Industry Trends in Predictive Analytics

  • Marketing: Statistical modelling, machine learning techniques and data models are utilized to forecast future outcomes. Incorporating AI in sales and marketing reaps its own benefits in terms of gauging campaign performance, evaluating advertising results in terms of increased or decreased sales and taking measurable steps to improve overall strategy.

  • Health Care: Predictive analytics serves as an advancement technique for improving patient’s diagnosis by examining past records of patients showing similar symptoms and carrying out medical treatment and procedures accordingly.

  • Human Resources: In order to find the candidate for a job role that is a perfect fit for an organization, whether an employee should be hired for his current skill set or should the former employees be upskilled, what’s the likelihood of employees leaving the company or whether the current employees are productive for company’s growth or not; predictive analytics allows human resource team to make forecasts about different HR functions and how they should maintain the strategy in future for better growth prospects.

  • Retail: Customers highly regard product recommendations and buyer reviews before making any purchase, chances are that they are more drawn towards a personalized retail experience. For instance, Amazon comes up with product recommendations based on past purchases.

    It identifies your persona and serves up personalized categories for a friendly and interactive shopping experience.
    In the same way, Netflix suggests movies based on the user’s last watched genre. When running a promotional offer or launching a flash sale on an item, meaningful data can assist you in forecasting product demand, anticipating trends and carrying out market analysis.

    Predictive analytics methods are driven by a wide range of models and algorithms that can be applied to several real-world use cases. The key is to determine which predictive modelling technique suits best for your problem, a solution that is perfectly aligned with your requirements, as to leverage data for a profitable decision.

    For instance, if a buyer is up to reducing customer churn rate through AI technique, the predictive analytic model used by a hospital for predicting the inflow and outflow of patients admitted into intensive care unit room in the next ten days might not be the prototype for the retailer to employ for his customer churn rate.

  • Automobile: You want to get the best market price for buying or selling your car and this overwhelming process is not at all hassle-free. The best and sophisticated approach is to look up for a solution that gives you the estimated market price based on market trends. Data analytics is driving the automobile industry with CAROOGLE, an effective, user-friendly and easy to use AI solution, an automotive predictive model that assists car dealers in making quick decisions based on historical data.

    Automobile price evaluation is made easy and it allows the dealer to enter the vehicle’s information including all the specifications and get an estimated rate of that car.
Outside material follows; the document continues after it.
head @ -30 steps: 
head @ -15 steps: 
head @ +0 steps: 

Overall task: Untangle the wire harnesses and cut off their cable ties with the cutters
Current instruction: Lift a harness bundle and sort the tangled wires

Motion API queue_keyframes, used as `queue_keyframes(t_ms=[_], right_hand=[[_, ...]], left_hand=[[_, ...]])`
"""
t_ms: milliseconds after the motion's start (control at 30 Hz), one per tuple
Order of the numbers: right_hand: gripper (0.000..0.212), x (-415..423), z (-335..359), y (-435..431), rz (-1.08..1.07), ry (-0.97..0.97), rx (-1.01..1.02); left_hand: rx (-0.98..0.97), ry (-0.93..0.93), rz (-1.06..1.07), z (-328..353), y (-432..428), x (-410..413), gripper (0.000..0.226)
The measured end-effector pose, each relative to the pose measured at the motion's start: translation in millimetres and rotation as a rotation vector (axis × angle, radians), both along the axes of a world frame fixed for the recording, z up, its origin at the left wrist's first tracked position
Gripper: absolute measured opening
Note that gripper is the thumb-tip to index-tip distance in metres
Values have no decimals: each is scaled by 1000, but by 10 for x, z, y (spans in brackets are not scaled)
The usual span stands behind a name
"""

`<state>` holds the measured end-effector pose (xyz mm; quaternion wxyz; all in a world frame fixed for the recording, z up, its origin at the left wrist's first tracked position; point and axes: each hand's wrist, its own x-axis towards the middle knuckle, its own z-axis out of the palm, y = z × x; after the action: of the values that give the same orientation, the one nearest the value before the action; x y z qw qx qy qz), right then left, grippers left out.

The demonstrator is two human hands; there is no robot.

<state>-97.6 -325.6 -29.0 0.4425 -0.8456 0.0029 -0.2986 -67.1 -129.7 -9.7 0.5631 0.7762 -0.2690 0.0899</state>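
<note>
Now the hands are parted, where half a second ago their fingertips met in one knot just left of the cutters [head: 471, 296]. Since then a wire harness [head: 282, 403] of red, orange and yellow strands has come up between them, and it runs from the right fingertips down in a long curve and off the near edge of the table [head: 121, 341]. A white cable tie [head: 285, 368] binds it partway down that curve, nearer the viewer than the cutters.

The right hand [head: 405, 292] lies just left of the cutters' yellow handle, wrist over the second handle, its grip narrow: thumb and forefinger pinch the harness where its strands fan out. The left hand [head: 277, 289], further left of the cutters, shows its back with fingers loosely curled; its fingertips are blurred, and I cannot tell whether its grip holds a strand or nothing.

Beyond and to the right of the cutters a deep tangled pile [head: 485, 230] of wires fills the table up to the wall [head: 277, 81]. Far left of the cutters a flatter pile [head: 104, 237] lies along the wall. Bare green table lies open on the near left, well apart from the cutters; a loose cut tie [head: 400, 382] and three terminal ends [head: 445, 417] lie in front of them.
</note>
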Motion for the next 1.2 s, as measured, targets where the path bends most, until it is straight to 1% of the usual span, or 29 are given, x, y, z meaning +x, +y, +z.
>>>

The tedious task to surf through the web to get more information is diminished.

    You can get hands-on complete pricing information with different parameters that too in a single click.

Conclusion

An annual growth rate for using predictive analytics in industries is estimated at 8-10% and indeed it is booming and flourishing by leaps and bounds.

A survey was carried out for deployment of AI solutions which stated that 85% of respondents are up to maximizing efficiency by using predictive analytics in their workflow while 51.5% want to go for deployment within six months.

In the long run, the top goal for executives is to progress and make the forecasting model mature and robust by deploying updated AI solutions for predicting behaviors to the extent that decision making is done in real-time, with sound analysis at hand.